Returns System Migration: Bridging the In-Flight Gap

The Day the Warehouse Couldn't Scan a Box

A worker on the floor picks up a returned package. Scans it. The receiving screen searches the new returns table, looking for a matching row to receive against.

Nothing.

The box is real. It's sitting in her hand. There's a packing slip inside, a customer who shipped it back, and a refund that customer is already expecting. But the system says the return doesn't exist. So the box stalls. It gets set aside on a shelf labeled "figure out later," which is where good intentions go to die in a warehouse.

This is what "switching systems" actually looks like at ground level. Not a clean cutover slide. A person holding a physical object the software refuses to acknowledge.
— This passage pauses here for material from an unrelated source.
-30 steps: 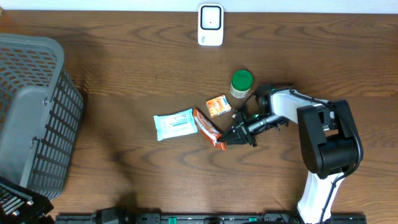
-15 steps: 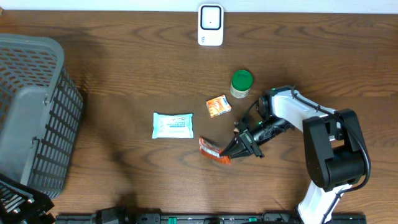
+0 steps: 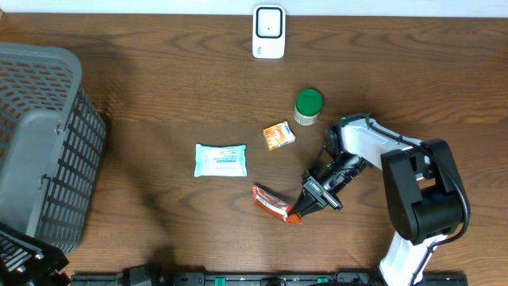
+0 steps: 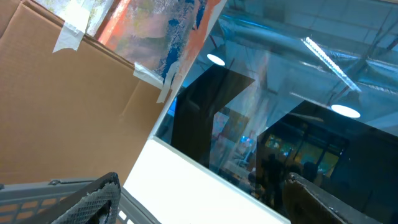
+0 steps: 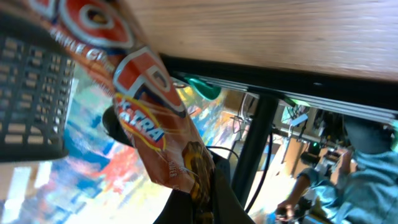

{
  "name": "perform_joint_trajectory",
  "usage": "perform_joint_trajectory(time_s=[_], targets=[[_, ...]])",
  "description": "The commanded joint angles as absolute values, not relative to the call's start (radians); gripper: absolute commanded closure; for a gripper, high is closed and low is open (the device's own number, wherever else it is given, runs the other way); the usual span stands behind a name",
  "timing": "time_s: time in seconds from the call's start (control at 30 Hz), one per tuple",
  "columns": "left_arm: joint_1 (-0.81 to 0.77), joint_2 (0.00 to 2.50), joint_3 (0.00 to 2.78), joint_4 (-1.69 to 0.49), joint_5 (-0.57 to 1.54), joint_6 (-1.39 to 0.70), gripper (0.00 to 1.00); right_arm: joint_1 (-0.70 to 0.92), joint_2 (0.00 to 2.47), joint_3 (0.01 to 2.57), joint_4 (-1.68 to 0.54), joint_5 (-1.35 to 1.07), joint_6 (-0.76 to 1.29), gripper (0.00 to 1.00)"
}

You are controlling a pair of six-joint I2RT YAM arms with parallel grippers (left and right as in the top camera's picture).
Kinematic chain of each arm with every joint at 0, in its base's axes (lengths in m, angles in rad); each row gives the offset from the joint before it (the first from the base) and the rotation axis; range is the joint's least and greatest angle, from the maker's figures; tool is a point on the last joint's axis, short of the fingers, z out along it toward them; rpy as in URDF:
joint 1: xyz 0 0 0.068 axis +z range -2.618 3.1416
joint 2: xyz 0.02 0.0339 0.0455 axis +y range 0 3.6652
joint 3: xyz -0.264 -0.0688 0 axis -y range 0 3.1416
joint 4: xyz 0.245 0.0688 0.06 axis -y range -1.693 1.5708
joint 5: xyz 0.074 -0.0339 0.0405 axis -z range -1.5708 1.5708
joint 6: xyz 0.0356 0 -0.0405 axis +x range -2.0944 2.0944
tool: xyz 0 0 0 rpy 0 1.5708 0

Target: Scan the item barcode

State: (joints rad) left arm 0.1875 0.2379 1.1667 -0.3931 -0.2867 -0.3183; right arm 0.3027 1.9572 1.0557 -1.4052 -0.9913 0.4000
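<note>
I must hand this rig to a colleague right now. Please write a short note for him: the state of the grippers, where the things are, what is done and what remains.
Left gripper: open and empty; its camera looks upward, and none of the items are in its view.
Right gripper: shut on one end of the orange snack packet, toward the front of the table.
Scanner: at the far edge, centre.
Wipes pack, small orange box and green-lidded jar lie ungripped; basket on the left.
Done: packet gripped.
Left: carry it to the scanner. I see no barcode in any view.
</note>
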Motion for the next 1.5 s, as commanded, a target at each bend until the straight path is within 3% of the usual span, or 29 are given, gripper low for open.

We had just moved returns onto a new portal tied to the warehouse OS. The migration was clean on paper. Every new return created from the cutover date forward landed in the right place and processed perfectly. The problem was everything created before that date, or created somewhere else entirely.

We had 506 open returns in flight. Of those, 50 were stranded under 90 days, meaning real customers had genuinely shipped boxes back and were waiting on us. Some of those returns were born in the old returns app. Some started as Shopify native returns. A handful were manual refunds a customer service rep had set up by hand.

None of them had a matching row in the new system.

The gap was completely invisible until a human held a box that couldn't be processed. No error log fired during the migration. No dashboard turned red. The data was technically fine. It just lived in a place the new tool didn't know to look.

That's the returns system migration problem in one scene. And it's the same shape in every migration I've ever seen.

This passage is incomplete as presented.